Echoes of Dylan Thomas, things green and golden, the voice of the awestruck provincial, the fanciful dream—these have led to a commonplace among reviewers that Waddington has a particular liking for the perspective of the child, that she sees things with the simple clarity of youth…. Yet her frequent inclination toward childhood makes Waddington neither hopelessly nostalgic, nor resolutely naïve. The typical spirit is caught in one of her own phrases, "blazing innocence," a quality she attained, she writes in "Things of the world," during her Winnipeg childhood. This is an innocence neither flimsy nor unconsidered, but a passionate, convinced, robust, determined innocence which pervades her strongest poetry. (p. 156)

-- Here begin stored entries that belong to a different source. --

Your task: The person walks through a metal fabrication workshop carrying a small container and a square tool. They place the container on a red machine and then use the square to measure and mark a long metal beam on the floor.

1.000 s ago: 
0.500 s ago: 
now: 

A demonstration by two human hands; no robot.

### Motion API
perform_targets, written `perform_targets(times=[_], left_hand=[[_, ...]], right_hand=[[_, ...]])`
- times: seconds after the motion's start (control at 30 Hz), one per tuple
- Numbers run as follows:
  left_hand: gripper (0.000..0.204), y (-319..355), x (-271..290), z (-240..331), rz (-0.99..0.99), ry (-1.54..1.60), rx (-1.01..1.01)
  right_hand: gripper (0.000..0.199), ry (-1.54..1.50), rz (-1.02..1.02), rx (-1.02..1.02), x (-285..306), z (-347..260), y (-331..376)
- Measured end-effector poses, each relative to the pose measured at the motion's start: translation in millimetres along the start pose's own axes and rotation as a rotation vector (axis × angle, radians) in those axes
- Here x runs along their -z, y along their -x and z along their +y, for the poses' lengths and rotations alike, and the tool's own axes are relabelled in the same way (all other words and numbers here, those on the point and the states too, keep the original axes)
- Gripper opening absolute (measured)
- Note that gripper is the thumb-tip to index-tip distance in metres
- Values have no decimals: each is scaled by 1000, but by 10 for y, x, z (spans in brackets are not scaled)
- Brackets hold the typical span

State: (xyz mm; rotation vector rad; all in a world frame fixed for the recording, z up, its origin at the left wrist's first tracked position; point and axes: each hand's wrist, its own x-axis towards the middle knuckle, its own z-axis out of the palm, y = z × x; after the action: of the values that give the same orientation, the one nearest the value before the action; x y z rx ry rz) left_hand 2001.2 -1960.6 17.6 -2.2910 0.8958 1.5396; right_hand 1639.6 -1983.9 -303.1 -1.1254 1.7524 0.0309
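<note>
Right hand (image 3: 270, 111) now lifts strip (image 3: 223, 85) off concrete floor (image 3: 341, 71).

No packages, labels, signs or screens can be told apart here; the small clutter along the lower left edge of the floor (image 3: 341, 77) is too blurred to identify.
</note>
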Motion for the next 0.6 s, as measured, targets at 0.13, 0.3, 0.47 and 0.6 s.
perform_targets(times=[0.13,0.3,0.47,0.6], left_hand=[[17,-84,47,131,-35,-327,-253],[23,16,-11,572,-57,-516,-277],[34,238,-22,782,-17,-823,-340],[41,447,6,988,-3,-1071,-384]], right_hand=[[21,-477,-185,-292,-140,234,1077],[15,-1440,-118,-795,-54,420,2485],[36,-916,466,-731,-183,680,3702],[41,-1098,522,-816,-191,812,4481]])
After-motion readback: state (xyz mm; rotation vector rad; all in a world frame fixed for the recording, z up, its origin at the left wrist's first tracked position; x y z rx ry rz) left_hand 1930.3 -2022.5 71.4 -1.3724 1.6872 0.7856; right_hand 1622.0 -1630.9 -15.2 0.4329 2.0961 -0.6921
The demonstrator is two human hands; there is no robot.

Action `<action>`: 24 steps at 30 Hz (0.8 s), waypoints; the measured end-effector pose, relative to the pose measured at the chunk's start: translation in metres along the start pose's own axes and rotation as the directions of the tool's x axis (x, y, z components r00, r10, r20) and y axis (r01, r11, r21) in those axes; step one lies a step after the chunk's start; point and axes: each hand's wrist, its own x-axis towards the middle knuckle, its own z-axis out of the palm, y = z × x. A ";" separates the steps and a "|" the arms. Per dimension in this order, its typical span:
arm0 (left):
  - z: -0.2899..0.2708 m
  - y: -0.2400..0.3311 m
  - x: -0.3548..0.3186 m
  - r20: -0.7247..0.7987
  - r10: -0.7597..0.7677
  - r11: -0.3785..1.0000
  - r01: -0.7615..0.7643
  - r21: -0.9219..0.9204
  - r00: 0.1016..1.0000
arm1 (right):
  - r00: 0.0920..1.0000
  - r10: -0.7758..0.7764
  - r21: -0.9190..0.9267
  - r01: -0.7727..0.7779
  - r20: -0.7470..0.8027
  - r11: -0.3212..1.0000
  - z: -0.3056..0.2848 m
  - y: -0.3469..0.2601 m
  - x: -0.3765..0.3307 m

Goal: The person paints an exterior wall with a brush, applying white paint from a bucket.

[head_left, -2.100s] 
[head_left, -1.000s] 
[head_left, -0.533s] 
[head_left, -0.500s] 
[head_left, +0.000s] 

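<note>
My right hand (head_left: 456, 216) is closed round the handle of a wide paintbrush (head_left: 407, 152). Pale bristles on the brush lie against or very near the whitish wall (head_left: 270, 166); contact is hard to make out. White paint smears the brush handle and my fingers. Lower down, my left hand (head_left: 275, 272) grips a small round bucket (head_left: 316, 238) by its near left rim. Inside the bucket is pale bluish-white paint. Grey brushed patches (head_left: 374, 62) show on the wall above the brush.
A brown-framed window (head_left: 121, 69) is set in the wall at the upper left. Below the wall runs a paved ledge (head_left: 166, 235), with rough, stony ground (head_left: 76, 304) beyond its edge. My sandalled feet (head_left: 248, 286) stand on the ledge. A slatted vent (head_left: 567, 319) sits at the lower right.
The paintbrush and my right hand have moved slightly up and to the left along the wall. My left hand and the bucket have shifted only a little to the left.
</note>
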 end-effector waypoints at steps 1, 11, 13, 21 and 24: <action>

Even the infamous Canadian winter is readily absorbed in the green world…. The reader, abroad in Waddington's green world, shares [her] spirit of imaginative playfulness in a world filled with light. It is a spirit so central to Waddington's poetry that a poem in which she expresses her amusement with the poet and the repetitiveness of his subject matter, also can be read as a bemused comment on her own green world. The poem is irreverently titled "Poets are still writing poems about spring and here is mine: Spring." In it Waddington dances light-heartedly with the possible analogies for spring…. The second half of the poem leaps to the more distant possibilities of the metaphors, so that eventually the poet and reader, all men, become the essence of spring in a buoyant conclusion typical of Waddington's cavorting through the green world:
and we'll be
dyed green by the
crowds of wildly
cheering fern fans
sitting in the packed
high galleries of summer.
Some comparisons with modern American poetry provide a way to summarize the distinctive place of this dyed-green poet in Canadian poetry. Clearly she is no Whitman (or, in the Canadian context, Pratt) with sprawling lines and epic visions; just as certainly she is no Sylvia Plath (or Margaret Atwood) with brittle language and nervous intensity; nor is she a determined innovator of language and syntax like e.e. cummings (or bill bissett, or joe rosenblatt). No, the American poet whom she most resembles is Theodore Roethke. There is much of the same love of nature and greenhouse/garden, the same use of nature as a psychic landscape which can expand consciousness, the same tendency to "think by feeling," the same continual persona of the naif, the child, whatever the personal tortures or social commitment, the same linking of a spiritual self with the green world, with water and light, the same love, in sum, of leaf-language. (pp. 159-60)
L. R. Ricou, "Into My Green World: The Poetry of Miriam Waddington," in Essays on Canadian Writing (© Essays on Canadian Writing Ltd.), No. 12, Fall, 1978, pp. 144-61.